The 2nd ASEAN Grand Prix Women's Volleyball Invitation was the second edition of the ASEAN Grand Prix. It is an international women's volleyball tournament contested by 4 national teams that are the members of the Southeast Asian Volleyball Association (SAVA), the sport's regional governing body affiliated to Asian Volleyball Confederation (AVC). Games were played at Nakhon Ratchasima, Thailand from 9 to 11 September 2022.

==Venue==
The list of the host city and venue are the following:

| Nakhon Ratchasima, Thailand |
| Korat Chatchai Hall |
| Capacity: 5,000 |

==Pool standing procedure==
1. Total number of victories (matches won, matches lost)
2. In the event of a tie, the following first tiebreaker was to apply: The teams was to be ranked by the most point gained per match as follows:
  - Match won 3–0 or 3–1: 3 points for the winner, 0 points for the loser
  - Match won 3–2: 2 points for the winner, 1 point for the loser
  - Match forfeited: 3 points for the winner, 0 points (0–25, 0–25, 0–25) for the loser

==League results==
- All times are Indochina Time (UTC+07:00).

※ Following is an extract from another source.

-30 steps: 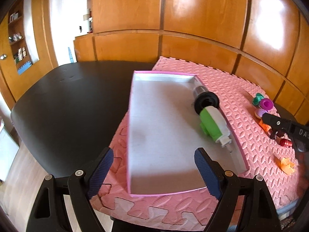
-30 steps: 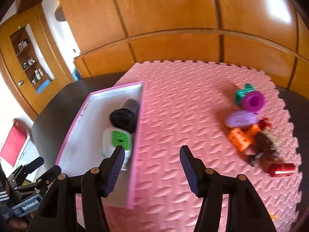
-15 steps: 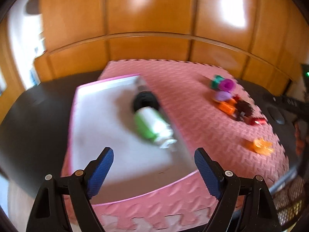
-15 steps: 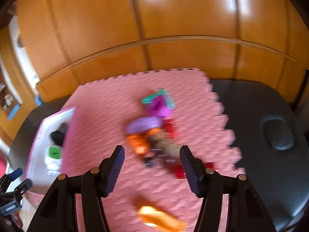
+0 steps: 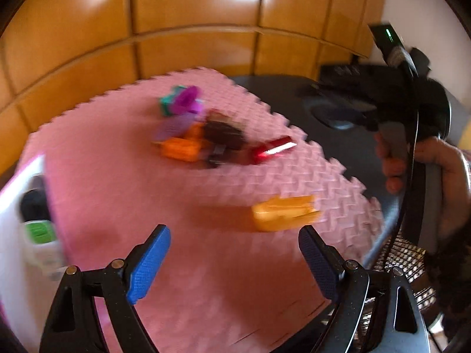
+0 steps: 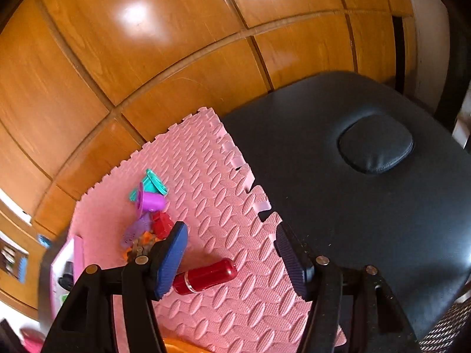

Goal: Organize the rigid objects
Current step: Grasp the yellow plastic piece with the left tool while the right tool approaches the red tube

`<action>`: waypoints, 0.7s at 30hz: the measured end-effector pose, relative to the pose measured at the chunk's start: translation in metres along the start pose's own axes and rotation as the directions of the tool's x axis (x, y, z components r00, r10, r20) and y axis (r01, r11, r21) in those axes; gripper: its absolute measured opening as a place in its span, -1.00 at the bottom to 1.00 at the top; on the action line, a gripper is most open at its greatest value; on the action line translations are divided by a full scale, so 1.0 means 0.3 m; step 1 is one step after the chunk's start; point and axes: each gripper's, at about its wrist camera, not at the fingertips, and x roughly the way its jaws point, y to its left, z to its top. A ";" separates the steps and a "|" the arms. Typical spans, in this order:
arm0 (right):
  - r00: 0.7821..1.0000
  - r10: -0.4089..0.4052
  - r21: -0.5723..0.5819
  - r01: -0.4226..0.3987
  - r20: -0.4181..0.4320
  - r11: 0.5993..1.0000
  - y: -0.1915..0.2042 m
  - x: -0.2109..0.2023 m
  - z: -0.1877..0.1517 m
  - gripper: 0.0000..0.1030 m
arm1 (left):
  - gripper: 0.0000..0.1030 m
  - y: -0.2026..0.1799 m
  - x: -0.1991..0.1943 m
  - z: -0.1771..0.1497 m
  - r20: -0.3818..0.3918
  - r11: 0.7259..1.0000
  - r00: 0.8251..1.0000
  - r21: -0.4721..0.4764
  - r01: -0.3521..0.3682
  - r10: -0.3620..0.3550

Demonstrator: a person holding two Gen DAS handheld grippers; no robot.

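Observation:
Small toys lie in a cluster on the pink foam mat [image 5: 123, 182]: a purple cup [image 5: 188, 100] against a teal piece [image 5: 166, 104], an orange block [image 5: 182, 148], a dark brown lump [image 5: 223, 133] and a red cylinder [image 5: 272, 148]. An orange-yellow piece [image 5: 284, 213] lies alone, just beyond my left gripper [image 5: 234, 261]. Its jaws are opening with nothing between them. My right gripper [image 6: 232, 261] is also opening. It hovers over the red cylinder [image 6: 206, 276], which lies on the mat near the left pad, untouched. The left wrist view is blurred.
The pink-rimmed tray [image 5: 17, 173] at the far left holds a black object [image 5: 34, 206] and a green-and-white bottle [image 5: 41, 235]. A person's hand [image 5: 441, 170] holds the right gripper's handle. A black padded table [image 6: 368, 220] with a round cushion [image 6: 375, 144] extends right. Wooden panels stand behind.
Both views have swung right, from the tray to the toy cluster and the mat's right edge, and both have rolled. Both pairs of jaws stand slightly wider.

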 end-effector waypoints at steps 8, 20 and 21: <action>0.999 0.031 0.032 -0.031 0.012 0.999 -0.009 -0.008 0.009 0.38 | 0.87 -0.129 0.152 0.040 -0.048 0.999 0.999 0.029 0.014 -0.013; 0.997 0.034 -0.018 -0.036 -0.069 0.999 0.019 0.049 -0.008 0.45 | 0.35 -0.054 0.194 0.006 -0.024 1.000 1.000 -0.005 -0.009 0.009; 0.996 0.032 -0.032 -0.035 -0.079 0.999 0.027 0.055 -0.013 0.46 | 0.35 -0.037 0.186 -0.002 -0.021 1.000 1.000 -0.015 -0.017 0.016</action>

| Date | Time |  | Score |  | Set 1 | Set 2 | Set 3 | Set 4 | Set 5 | Total | Report |
|---|---|---|---|---|---|---|---|---|---|---|---|
| 9 Sep | 15:00 | Indonesia | 0–3 | Vietnam | 23–25 | 19–25 | 9–25 |  |  | 51–75 | Report |
| 9 Sep | 18:00 | Thailand | 3–0 | Philippines | 25–17 | 25–22 | 25–12 |  |  | 75–51 | Report |
| 10 Sep | 15:00 | Vietnam | 3–0 | Philippines | 25–12 | 25–16 | 25–16 |  |  | 75–44 | Report |
| 10 Sep | 18:00 | Indonesia | 0–3 | Thailand | 22–25 | 18–25 | 13–25 |  |  | 53–75 | Report |
| 11 Sep | 15:00 | Philippines | 0–3 | Indonesia | 24–26 | 22–25 | 23–25 |  |  | 69–76 | Report |
| 11 Sep | 18:00 | Thailand | 3–0 | Vietnam | 25–19 | 25–17 | 26–24 |  |  | 76–60 | Report |

==Final standing==

| Pos | Team | Pld | W | L | Pts | SW | SL | SR | SPW | SPL | SPR |
|---|---|---|---|---|---|---|---|---|---|---|---|
| 1 | Thailand | 3 | 3 | 0 | 9 | 9 | 0 | MAX | 226 | 164 | 1.378 |
| 2 | Vietnam | 3 | 2 | 1 | 6 | 6 | 3 | 2.000 | 210 | 171 | 1.228 |
| 3 | Indonesia | 3 | 1 | 2 | 3 | 3 | 6 | 0.500 | 180 | 219 | 0.822 |
| 4 | Philippines | 3 | 0 | 3 | 0 | 0 | 9 | 0.000 | 164 | 226 | 0.726 |

| 14–woman roster |
| Wipawee Srithong, Piyanut Pannoy, Pornpun Guedpard (c), Kannika Thipachot, Sasipapron Janthawisut, Watchareeya Nuanjam, Hattaya Bamrungsuk, Natthanicha Jaisaen, Kaewkalaya Kamulthala, Pimpichaya Kokram, Ajcharaporn Kongyot, Thanacha Sooksod, Nattaporn Sanitklang, Tichakorn Boonlert |
| Head coach |
| Danai Sriwatcharamethakul |

| Rank | Team |
|---|---|
| 1st place, gold medalist(s) | Thailand |
| 2nd place, silver medalist(s) | Vietnam |
| 3rd place, bronze medalist(s) | Indonesia |
| 4 | Philippines |

| 2022 AGP champions |
|---|
| Thailand 3rd title |

==Awards==

- Most valuable player
  - Pimpichaya Kokram (THA)
- Best setter
  - Pornpun Guedpard (THA)
- Best outside spikers
  - Trần Thị Thanh Thúy (VIE)
  - Ajcharaporn Kongyot (THA)
- Best middle blockers
  - Nguyễn Thị Trinh (VIE)
  - Tichakorn Boonlert (THA)
- Best opposite spiker
  - Megawati Hangestri Pertiwi (INA)
- Best libero
  - Kyla Atienza (PHI)

==Prize money==
The winners will receive US$25,000, while second placed team will receive US$20,000. Third place holder will be rewarded with US$15,000, fourth placed one is US$10,000.